AI Agent RFP Template for Business Buyers
A practical AI agent RFP template for comparing vendors on workflow scope, integrations, permissions, human approvals, pricing, auditability and pilot design.
AI agent RFP template
Use these sections when asking vendors, internal teams or agent builders to propose an AI-agent solution. The goal is to make proposals comparable instead of accepting vague automation claims.
1. Workflow and outcome
- Business process to automate
- Current manual steps and monthly volume
- Expected output and acceptance criteria
- Required turnaround time
2. Data and integrations
- Systems the agent may read
- Systems it may write to
- Required APIs, browser access, files or messaging channels
- Data that must never be exposed to the agent
3. Controls
- Human approval points
- Least-privilege permissions
- Credential storage
- Audit logs and execution history
- Pause/kill switch
4. Commercial model
- Setup fee
- Platform or hourly fee
- Model/API cost ownership
- Support and maintenance
- Exit and portability terms
5. Pilot plan
Require a narrow pilot with measurable acceptance tests before granting broader permissions. Ask vendors to describe failure handling, escalation and what evidence will be supplied at the end of the pilot.
Vendor comparison table
| Criterion | Vendor A | Vendor B | Vendor C |
|---|---|---|---|
| Total monthly cost | |||
| Model/API ownership | |||
| Human approvals | |||
| Audit history | |||
| Kill switch | |||
| Portability |
How to use the RFP template to compare AI agent vendors
A useful AI agent RFP describes the work to be completed, not just a list of fashionable technical features. Begin with the business outcome, current process, monthly volume, users involved and examples of acceptable output. Vendors should be able to respond against the same workflow so pricing and capability claims are comparable.
Specify inputs and evidence. Describe which systems, files, records or web sources the workflow may use, how fresh the information must be, and which sources are authoritative when data conflicts. Ask how the product records provenance or citations when reviewers need to verify an answer.
Separate integrations from permissions. A platform may technically integrate with a CRM, email system or browser while still lacking the granular controls your risk model requires. Request details on read versus write access, credential storage, tenant isolation, approval gates and how access can be revoked immediately.
Ask every vendor to demonstrate evaluation using a representative test set. Define task-success criteria, unacceptable failures, review requirements, latency targets and cost reporting. Require version information for the model, workflow and configuration used during the test so the result can be reproduced after a release.

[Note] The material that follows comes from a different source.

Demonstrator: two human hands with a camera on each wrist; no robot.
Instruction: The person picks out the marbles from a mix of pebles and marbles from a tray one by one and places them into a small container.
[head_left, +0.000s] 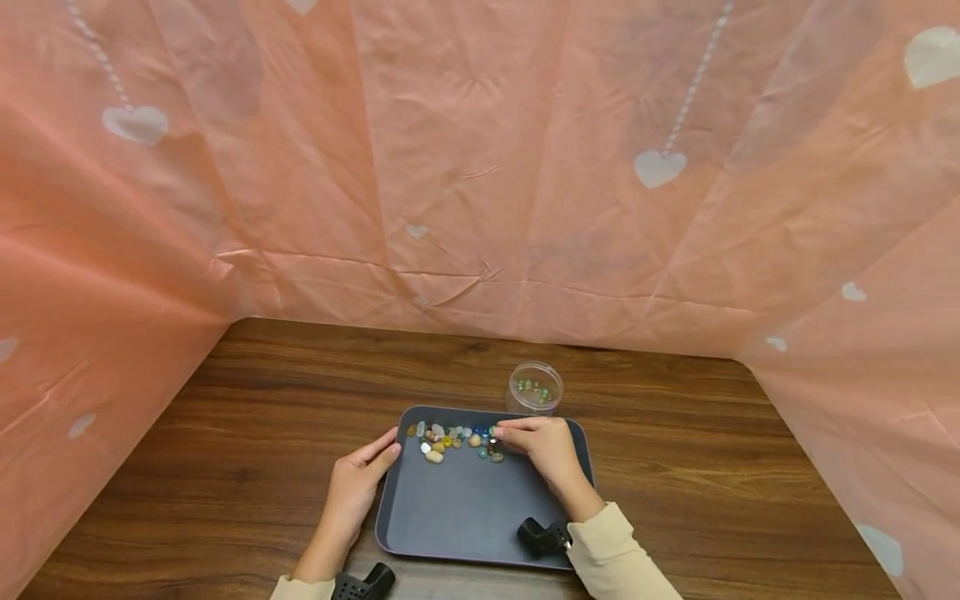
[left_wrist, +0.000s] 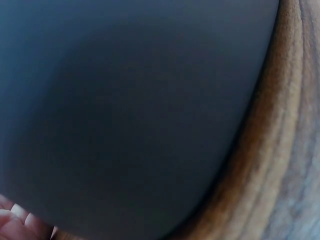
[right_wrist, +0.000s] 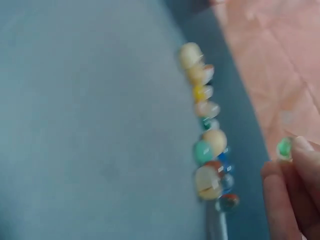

Commercial questions should expose the full cost stack. Ask what the platform price includes, whether model/API usage is separate, how third-party tools are billed, whether setup time is charged, and what happens when a task retries or waits for human approval. Compare expected monthly cost and cost per accepted output rather than headline price alone.
Finally, define the pilot and exit plan. A good RFP states pilot duration, data volume, owners, success thresholds, security review, rollback conditions and the data or configuration that must be exportable if the relationship ends. Portability matters because agent workflows often accumulate prompts, instructions, integration mappings and operational history.
Frequently asked questions
What should an AI agent RFP include?
At minimum: workflow outcome, inputs and outputs, integrations, permissions, approval controls, evaluation criteria, security requirements, pricing structure, pilot plan and exit/portability requirements.
How many vendors should be compared?
Use enough vendors to reveal meaningful trade-offs, but keep the same test workflow and scoring method for every candidate so the comparison remains fair.
Should vendors be asked for benchmark scores?
Benchmarks can be useful context, but require evidence on your own representative tasks because general benchmark performance may not predict your workflow.